Tell me about your craziest coincidences

I’ve mentioned this on here before.

My grandfather died before I was born. Sometime in the early 60s. He is buried in a small cemetery on Staten Island. My grandmother died a few years ago when she was 104.

As we were standing there in the bitter cold I noticed the tombstone facing my grandparents plot had the same last name as my ex-wife. Same first name as her brother too. It turned out that my grandparents and my ex-wife’s grandparents were toe to toe in the cemetery.

I have two. When my wife and I were still dating, we were hanging out with some crunchy/hippy friends of hers who brought out a Tarot deck, had her pick… I think 4 cards, and read from a book to tell her how those cards related to aspects of her life.
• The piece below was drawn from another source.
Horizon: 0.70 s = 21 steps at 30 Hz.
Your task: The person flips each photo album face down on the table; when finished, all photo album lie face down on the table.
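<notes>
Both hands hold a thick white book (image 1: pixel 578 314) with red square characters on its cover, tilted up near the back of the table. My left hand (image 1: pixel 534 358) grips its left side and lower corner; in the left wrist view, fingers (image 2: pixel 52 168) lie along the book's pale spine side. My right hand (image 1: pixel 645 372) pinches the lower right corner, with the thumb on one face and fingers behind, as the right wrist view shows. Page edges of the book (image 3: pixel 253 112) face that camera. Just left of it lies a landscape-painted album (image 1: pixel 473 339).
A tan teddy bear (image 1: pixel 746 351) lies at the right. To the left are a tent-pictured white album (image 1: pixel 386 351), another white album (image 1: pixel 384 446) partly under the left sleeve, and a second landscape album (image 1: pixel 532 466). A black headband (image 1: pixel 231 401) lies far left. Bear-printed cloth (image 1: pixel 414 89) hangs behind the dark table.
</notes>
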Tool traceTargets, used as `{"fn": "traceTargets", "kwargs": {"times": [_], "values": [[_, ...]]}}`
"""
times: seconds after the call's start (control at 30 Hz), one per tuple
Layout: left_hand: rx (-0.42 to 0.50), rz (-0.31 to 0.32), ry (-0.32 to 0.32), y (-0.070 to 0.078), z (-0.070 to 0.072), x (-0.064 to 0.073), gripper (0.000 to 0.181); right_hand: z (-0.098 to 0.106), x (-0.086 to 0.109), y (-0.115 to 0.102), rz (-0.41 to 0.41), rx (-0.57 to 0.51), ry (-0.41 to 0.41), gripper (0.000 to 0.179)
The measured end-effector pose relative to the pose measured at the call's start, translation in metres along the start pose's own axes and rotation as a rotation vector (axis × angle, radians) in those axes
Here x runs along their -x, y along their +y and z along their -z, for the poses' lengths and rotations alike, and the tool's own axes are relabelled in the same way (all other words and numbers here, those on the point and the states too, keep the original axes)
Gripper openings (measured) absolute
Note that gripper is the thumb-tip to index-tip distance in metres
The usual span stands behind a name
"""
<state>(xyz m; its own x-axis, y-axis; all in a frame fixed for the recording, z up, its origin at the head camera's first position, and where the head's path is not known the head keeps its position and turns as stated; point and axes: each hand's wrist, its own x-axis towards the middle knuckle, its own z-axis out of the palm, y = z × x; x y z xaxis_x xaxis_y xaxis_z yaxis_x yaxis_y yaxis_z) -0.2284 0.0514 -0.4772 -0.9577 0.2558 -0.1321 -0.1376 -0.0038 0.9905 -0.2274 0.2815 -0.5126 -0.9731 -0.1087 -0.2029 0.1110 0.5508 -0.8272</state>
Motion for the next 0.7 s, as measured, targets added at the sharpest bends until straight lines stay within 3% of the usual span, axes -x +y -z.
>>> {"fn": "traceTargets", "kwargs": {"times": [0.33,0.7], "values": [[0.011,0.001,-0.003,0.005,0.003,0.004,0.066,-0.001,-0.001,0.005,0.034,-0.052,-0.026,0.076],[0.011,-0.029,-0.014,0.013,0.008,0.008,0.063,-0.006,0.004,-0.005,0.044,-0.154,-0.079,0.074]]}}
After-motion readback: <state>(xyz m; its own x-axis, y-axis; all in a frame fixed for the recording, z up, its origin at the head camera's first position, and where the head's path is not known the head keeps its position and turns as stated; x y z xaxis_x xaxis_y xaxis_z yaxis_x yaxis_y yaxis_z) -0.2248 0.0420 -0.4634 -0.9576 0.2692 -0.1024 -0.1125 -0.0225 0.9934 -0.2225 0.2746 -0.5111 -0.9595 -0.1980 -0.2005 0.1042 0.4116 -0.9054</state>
Then I took my turn. I shuffled and cut the deck, and turned over the same card she’d turned over first. Then I cut again and turned over the second card, same as her. Then I cut again and turned over the third card, again, the same card. Then I cut the deck, and just before flipping the top card, I put it on the bottom, and turned over a different fourth card. After my fortune was read, I flipped the deck over, and the bottom card was her fourth card.

No one touched the deck except me the whole time. They must all think that I’m a master of sleight of hand, but I’m not! We just happened to draw the same 4 cards from… whatever a Tarot deck has. 50? 60?
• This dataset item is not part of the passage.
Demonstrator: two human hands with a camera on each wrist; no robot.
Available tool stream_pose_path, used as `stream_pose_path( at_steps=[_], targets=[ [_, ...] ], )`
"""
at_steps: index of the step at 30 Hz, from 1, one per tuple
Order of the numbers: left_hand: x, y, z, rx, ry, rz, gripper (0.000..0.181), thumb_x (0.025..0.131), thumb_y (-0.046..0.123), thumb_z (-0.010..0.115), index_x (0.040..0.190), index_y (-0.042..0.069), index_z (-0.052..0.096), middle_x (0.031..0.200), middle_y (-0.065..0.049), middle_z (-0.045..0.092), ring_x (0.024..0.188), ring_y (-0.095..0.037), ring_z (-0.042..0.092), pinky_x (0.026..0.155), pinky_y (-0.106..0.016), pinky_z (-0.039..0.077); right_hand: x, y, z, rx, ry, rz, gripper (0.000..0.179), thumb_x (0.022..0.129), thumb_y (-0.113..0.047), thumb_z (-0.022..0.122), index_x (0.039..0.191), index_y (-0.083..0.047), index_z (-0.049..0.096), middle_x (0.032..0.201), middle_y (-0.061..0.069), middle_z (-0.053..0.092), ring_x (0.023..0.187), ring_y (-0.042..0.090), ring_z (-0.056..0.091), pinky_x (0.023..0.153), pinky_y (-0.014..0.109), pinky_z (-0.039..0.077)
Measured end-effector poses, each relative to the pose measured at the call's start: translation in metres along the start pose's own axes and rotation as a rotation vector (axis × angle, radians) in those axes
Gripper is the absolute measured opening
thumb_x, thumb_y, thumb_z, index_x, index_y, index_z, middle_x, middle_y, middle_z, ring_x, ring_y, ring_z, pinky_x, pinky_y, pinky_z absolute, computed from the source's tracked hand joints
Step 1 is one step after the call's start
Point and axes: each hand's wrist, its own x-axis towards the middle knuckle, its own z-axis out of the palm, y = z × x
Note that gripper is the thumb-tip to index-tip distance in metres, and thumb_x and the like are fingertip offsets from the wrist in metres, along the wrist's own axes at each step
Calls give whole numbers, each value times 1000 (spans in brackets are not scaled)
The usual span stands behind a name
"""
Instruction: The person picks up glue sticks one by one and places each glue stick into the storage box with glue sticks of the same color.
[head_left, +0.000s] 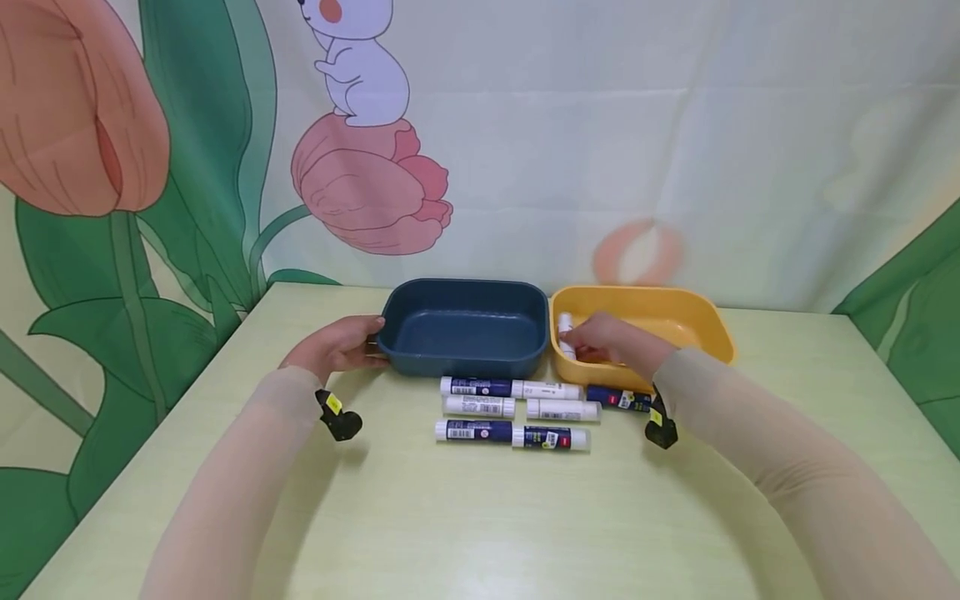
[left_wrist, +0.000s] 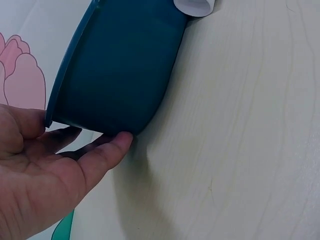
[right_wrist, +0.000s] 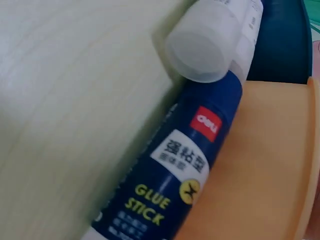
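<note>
In the head view my left hand (head_left: 341, 343) is at the left end of a dark blue tub (head_left: 468, 365). Its thumb lies by the rim, and in the left wrist view loosely extended fingers (left_wrist: 107, 155) touch the end wall. My right hand (head_left: 607, 336) reaches into a yellow tub (head_left: 716, 333) and pinches a white glue stick (head_left: 565, 322) at the tub's left end. The right wrist view does not show that hand's grip; a blue glue stick (right_wrist: 175, 160) in front of the yellow tub fills much of it.
In front of the tubs lie several glue sticks in rows, among them a blue one (head_left: 474, 430), another blue one (head_left: 555, 438) and a white one (head_left: 478, 406). The tubs stand side by side on a pale table (head_left: 465, 517), before a printed curtain (head_left: 540, 167).
</note>
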Motion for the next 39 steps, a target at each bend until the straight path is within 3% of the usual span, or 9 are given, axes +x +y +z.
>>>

Second one: On our honeymoon, we went to Peru. Walking through the train station at Machu Picchu, I thought I saw someone I recognized from home, but it was very crowded and before I could get a good luck I lost him in the crowd. A week and 200+ miles away later, we go out to dinner. As we walk into the restaurant, there he is, and calls my name out. So, we happened to run into each other, twice in another country.
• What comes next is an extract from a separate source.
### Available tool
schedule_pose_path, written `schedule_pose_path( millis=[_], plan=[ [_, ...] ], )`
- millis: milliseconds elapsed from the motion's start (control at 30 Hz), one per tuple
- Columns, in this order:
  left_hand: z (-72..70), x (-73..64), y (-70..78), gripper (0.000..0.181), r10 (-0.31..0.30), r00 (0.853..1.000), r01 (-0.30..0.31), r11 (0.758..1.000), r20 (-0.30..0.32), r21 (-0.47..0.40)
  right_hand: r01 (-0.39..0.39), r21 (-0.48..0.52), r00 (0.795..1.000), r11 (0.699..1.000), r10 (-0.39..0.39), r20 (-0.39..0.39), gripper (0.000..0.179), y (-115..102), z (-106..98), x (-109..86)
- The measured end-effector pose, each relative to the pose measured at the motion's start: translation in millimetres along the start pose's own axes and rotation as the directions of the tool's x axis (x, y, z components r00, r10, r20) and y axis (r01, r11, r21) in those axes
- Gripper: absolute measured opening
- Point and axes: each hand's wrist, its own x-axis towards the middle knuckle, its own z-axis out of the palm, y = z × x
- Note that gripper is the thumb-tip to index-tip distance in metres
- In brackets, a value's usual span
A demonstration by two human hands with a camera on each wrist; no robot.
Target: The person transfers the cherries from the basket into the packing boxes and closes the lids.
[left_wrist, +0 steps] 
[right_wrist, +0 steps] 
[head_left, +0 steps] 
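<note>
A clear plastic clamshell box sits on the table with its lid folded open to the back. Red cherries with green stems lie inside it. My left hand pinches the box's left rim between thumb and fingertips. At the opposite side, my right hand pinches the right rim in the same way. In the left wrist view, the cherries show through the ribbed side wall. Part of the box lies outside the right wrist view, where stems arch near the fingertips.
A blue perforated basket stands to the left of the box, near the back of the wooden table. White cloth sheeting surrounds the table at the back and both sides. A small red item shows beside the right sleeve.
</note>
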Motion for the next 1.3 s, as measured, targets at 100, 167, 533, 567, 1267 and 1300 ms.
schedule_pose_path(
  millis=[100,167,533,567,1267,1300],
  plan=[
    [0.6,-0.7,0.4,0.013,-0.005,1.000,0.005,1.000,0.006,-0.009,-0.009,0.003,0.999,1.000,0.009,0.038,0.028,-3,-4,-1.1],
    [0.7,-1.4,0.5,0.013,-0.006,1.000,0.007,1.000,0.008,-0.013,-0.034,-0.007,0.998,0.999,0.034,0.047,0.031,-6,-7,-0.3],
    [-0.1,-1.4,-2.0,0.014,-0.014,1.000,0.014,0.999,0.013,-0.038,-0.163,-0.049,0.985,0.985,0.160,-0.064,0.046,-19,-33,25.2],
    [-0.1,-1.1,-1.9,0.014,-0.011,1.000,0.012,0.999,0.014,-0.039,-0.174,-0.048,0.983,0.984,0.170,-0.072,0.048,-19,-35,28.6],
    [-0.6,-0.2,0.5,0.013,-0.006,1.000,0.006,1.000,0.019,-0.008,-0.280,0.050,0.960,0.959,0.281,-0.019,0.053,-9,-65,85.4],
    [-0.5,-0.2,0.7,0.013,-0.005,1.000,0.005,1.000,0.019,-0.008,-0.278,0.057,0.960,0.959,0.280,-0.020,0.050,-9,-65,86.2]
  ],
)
When I was a teenager my family was on vacation. It was a road trip through natural sites, like the Grand Canyon, Carlsbad, and so on. My maternal grandfather and grandmother were with us. At a small, narrow canyon called Box Canyon we were enjoying the view. Somehow my grandfather’s surname came into the conversation and another tourist overheard it. He asked if Grandpa was related to Mike Surname, from Kansas. Heck, it was my grandfather’s nephew! My mom’s first cousin. Seems my grandfather could go anywhere and find a connection.

My wife’s best friend has the same name as my sister.

Said best friend is married to a guy who has the same name as my sister’s husband.

Said best friend has a brother who has the same name as my sister’s son.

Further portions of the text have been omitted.